**Exercise details:** Go to the line in the entries below that holds "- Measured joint" and repeat exactly from there through the line that holds "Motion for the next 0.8", inclusive.
━━━━━━━━━━
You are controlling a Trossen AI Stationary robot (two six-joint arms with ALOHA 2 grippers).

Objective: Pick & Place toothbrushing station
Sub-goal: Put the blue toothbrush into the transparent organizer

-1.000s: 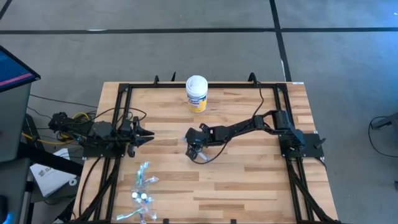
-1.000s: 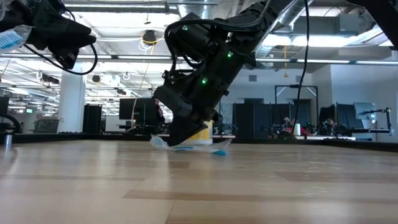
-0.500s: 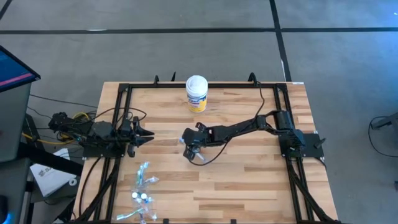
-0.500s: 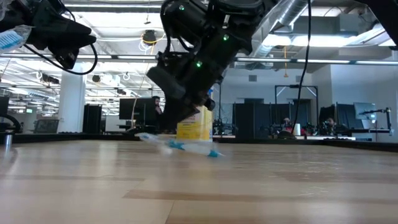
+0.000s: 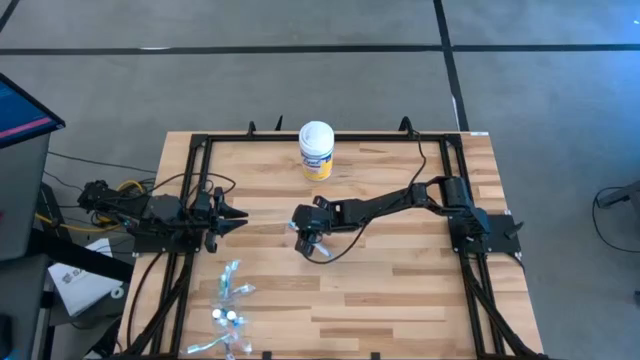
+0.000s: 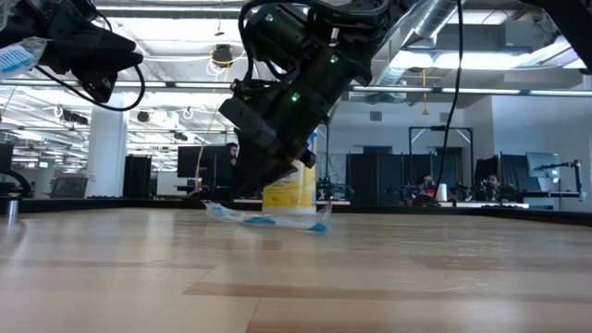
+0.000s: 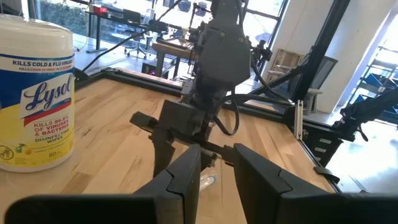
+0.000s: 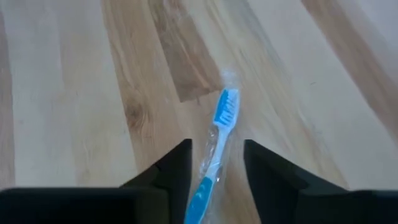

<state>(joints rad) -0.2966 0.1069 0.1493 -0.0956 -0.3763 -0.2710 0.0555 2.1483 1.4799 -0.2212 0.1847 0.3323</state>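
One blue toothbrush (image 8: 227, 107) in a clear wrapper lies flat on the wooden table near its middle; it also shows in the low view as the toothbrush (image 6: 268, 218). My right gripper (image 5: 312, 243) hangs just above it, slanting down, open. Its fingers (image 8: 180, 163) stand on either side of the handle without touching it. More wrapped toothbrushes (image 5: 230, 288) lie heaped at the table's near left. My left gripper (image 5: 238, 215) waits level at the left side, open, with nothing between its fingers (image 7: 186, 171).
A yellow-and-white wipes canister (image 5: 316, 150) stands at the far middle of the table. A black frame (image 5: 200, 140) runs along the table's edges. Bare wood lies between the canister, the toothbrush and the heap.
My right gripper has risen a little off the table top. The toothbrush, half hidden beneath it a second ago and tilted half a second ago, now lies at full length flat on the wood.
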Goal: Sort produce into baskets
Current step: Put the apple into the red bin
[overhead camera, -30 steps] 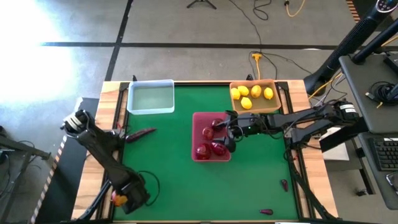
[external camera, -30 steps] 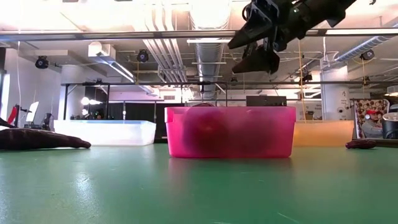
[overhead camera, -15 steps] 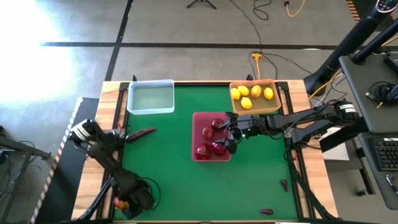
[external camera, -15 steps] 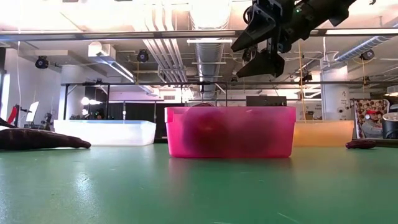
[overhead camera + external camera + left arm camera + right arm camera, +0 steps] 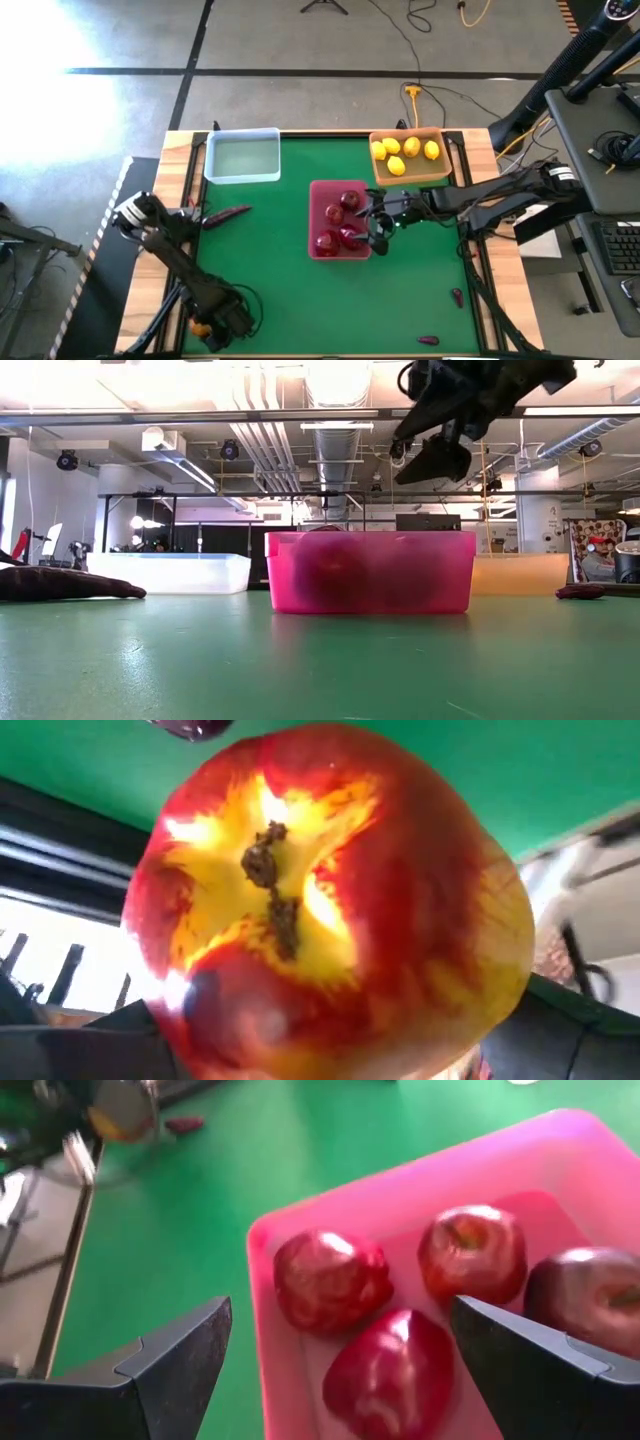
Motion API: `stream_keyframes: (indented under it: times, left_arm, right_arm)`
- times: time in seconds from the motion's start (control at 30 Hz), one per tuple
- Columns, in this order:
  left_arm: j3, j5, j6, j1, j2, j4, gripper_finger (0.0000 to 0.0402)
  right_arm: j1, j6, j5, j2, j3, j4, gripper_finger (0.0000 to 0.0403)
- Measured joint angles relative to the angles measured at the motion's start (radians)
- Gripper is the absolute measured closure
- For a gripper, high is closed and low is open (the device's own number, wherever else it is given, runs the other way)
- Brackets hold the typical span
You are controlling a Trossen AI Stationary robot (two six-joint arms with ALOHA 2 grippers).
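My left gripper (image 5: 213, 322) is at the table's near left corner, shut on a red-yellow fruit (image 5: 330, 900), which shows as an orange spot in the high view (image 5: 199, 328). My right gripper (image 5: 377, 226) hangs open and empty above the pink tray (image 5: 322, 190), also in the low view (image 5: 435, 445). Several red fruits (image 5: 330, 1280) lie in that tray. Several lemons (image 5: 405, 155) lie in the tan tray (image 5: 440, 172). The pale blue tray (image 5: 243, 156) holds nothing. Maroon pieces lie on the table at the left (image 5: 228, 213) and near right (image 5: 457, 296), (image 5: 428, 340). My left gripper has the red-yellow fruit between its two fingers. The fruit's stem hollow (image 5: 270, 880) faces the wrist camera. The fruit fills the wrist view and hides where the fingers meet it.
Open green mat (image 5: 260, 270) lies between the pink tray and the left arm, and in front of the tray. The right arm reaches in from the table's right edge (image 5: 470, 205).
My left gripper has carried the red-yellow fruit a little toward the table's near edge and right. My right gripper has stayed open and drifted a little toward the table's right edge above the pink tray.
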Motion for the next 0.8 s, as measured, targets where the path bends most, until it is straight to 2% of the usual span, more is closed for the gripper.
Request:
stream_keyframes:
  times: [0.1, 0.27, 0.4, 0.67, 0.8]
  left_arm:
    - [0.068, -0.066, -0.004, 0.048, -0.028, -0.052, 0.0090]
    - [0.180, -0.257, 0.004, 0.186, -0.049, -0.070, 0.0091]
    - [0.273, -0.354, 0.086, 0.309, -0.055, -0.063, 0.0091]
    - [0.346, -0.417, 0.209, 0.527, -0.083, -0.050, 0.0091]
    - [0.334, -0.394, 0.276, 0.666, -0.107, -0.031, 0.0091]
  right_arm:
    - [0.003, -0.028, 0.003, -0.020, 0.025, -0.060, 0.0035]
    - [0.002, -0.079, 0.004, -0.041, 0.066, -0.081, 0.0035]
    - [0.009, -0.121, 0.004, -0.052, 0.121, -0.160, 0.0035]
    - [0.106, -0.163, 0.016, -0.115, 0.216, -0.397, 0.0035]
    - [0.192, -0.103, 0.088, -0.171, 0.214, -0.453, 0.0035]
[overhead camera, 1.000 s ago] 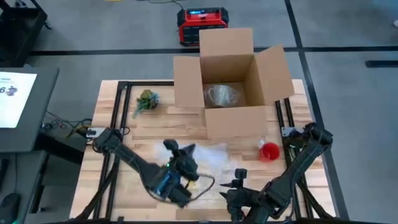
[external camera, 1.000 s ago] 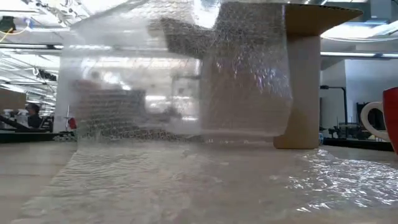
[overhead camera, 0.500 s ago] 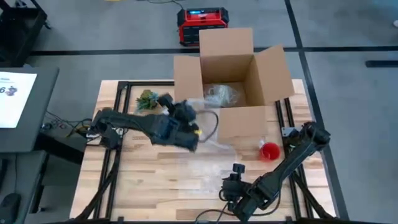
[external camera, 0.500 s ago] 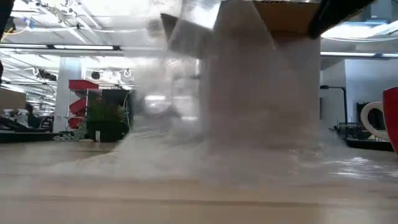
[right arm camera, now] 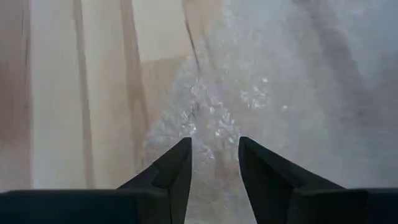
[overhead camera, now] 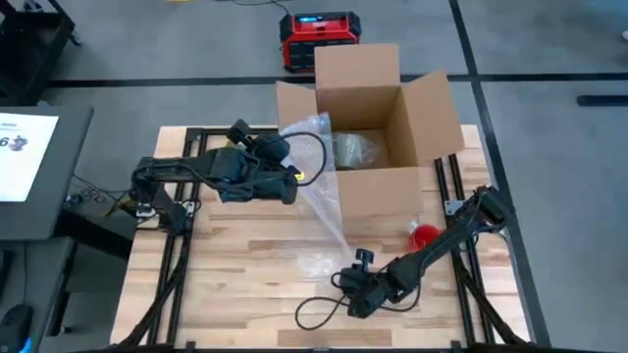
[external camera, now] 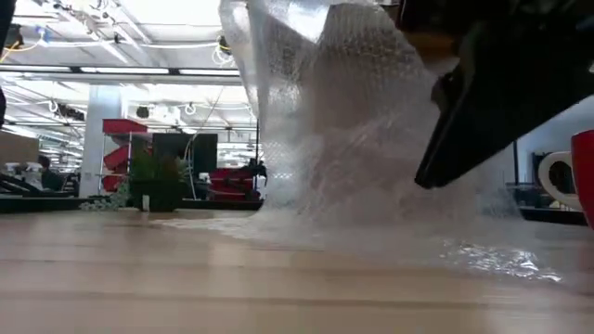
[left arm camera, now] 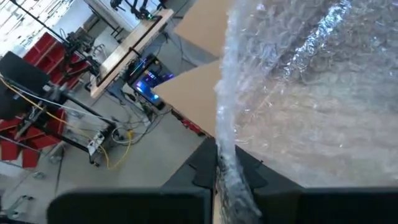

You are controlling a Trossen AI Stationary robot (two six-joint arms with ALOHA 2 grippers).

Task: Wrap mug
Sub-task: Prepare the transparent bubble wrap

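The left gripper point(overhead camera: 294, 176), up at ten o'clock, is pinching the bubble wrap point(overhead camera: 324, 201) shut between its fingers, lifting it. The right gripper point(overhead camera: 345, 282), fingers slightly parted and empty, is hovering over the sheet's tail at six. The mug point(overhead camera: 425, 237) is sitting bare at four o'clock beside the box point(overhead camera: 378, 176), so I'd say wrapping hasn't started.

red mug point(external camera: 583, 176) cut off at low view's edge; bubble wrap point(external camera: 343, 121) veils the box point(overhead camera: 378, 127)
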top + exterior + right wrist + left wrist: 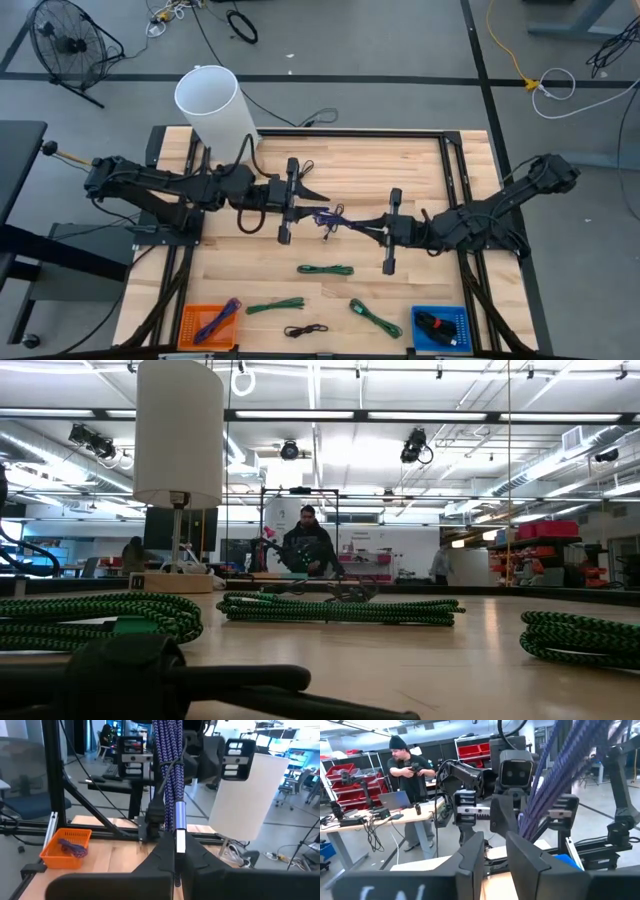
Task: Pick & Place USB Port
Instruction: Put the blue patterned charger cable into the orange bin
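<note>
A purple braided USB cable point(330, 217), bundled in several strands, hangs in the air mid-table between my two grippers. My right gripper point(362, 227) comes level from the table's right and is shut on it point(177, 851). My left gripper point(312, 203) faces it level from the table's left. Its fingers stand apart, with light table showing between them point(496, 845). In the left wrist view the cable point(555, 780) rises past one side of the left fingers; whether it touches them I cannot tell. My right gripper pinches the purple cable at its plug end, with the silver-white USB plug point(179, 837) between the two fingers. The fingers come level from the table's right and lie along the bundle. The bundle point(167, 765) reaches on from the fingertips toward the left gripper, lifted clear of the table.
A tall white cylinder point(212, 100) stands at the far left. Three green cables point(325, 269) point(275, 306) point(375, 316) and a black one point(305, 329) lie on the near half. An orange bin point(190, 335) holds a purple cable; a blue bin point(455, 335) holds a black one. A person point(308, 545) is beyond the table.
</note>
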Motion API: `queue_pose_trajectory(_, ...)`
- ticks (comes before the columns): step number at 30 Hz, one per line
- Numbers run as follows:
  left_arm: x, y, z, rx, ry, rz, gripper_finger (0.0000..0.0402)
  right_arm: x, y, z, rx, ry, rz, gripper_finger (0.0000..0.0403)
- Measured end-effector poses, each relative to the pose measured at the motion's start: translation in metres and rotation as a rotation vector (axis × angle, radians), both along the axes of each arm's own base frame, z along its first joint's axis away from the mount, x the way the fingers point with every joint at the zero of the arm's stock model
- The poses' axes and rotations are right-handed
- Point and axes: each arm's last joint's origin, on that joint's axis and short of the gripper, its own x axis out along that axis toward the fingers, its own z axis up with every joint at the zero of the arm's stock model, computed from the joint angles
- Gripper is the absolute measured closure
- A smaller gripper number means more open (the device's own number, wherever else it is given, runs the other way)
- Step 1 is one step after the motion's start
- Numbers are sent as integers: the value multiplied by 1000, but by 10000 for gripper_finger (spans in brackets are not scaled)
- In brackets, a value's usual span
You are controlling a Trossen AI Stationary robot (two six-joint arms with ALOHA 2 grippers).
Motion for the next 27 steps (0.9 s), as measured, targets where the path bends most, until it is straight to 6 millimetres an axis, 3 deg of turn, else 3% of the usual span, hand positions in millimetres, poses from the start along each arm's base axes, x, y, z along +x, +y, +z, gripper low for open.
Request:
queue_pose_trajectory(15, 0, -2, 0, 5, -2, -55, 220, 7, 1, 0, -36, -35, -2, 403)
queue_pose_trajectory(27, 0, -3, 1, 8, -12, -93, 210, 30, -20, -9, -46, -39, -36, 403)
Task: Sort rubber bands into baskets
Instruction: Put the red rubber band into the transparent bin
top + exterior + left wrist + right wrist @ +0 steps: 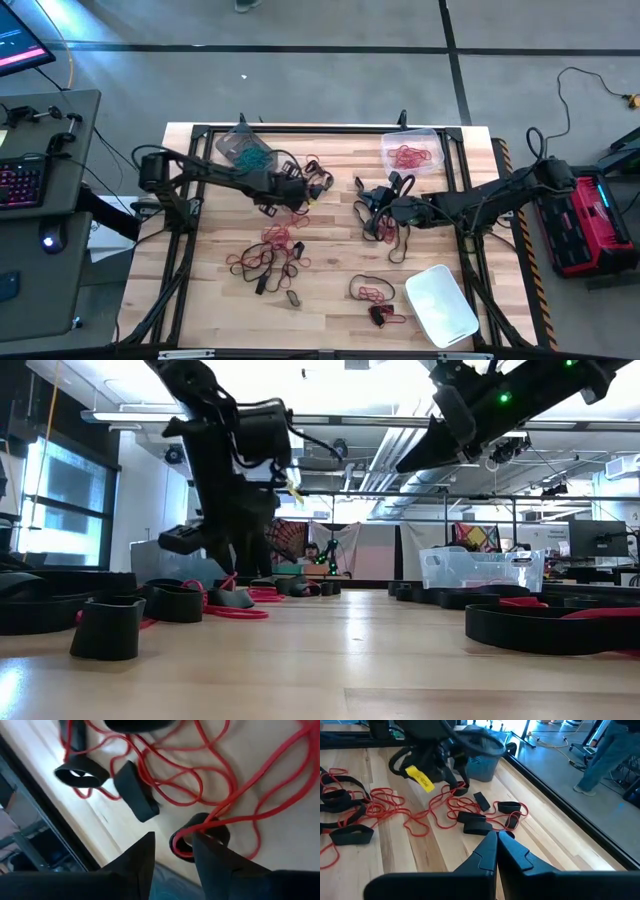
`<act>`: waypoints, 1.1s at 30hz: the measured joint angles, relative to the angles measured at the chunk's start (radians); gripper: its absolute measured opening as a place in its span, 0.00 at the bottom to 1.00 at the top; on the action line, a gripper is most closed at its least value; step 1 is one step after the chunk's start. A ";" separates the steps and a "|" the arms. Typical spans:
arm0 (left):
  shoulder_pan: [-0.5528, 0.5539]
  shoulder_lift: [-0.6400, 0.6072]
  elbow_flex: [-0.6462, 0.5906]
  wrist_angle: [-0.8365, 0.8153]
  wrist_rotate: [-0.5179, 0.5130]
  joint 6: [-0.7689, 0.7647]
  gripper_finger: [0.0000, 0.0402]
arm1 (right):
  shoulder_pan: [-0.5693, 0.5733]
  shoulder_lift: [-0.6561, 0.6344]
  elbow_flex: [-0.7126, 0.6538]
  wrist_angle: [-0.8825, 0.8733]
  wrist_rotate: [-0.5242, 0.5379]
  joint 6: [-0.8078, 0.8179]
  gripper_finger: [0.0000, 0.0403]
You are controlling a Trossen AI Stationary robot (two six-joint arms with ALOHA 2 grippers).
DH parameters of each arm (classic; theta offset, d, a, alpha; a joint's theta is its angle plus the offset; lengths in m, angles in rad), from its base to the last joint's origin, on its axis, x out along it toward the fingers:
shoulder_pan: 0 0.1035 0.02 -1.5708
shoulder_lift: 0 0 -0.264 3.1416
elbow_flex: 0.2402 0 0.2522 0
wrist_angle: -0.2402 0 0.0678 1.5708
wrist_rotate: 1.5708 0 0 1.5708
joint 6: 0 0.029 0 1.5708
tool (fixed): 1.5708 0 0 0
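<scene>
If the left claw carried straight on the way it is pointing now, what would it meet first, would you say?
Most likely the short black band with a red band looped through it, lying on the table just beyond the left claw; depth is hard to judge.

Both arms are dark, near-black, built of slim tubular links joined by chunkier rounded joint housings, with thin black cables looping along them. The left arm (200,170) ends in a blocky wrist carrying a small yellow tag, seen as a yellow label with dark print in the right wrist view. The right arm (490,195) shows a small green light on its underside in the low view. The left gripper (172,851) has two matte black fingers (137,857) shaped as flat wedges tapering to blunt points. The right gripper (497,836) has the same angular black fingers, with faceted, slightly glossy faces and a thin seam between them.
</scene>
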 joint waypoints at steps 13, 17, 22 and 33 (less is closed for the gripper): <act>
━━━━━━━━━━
**Response to this exercise:**
- Measured joint angles relative to the angles measured at the motion's start (radians)
- Gripper is the absolute measured closure
- For a gripper, high is closed and low is open (the device's own number, wherever else it is given, runs the other way)
- Brackets hold the typical span
You are controlling a Trossen AI Stationary robot (two six-joint arms with ALOHA 2 grippers).
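My left gripper (image 5: 213, 322) is at the table's near left corner, shut on a red-yellow fruit (image 5: 330, 900), which shows as an orange spot in the high view (image 5: 199, 328). My right gripper (image 5: 377, 226) hangs open and empty above the pink tray (image 5: 322, 190), also in the low view (image 5: 435, 445). Several red fruits (image 5: 330, 1280) lie in that tray. Several lemons (image 5: 405, 155) lie in the tan tray (image 5: 440, 172). The pale blue tray (image 5: 243, 156) holds nothing. Maroon pieces lie on the table at the left (image 5: 228, 213) and near right (image 5: 457, 296), (image 5: 428, 340). My left gripper has the red-yellow fruit between its two fingers. The fruit's stem hollow (image 5: 270, 880) faces the wrist camera. The fruit fills the wrist view and hides where the fingers meet it.
Open green mat (image 5: 260, 270) lies between the pink tray and the left arm, and in front of the tray. The right arm reaches in from the table's right edge (image 5: 470, 205).
My left gripper has carried the red-yellow fruit a little toward the table's near edge and right. My right gripper has stayed open and drifted a little toward the table's right edge above the pink tray.
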Motion for the next 0.8 s, as measured, targets where the path bends most, until it is straight to 2% of the usual span, more is closed for the gripper.

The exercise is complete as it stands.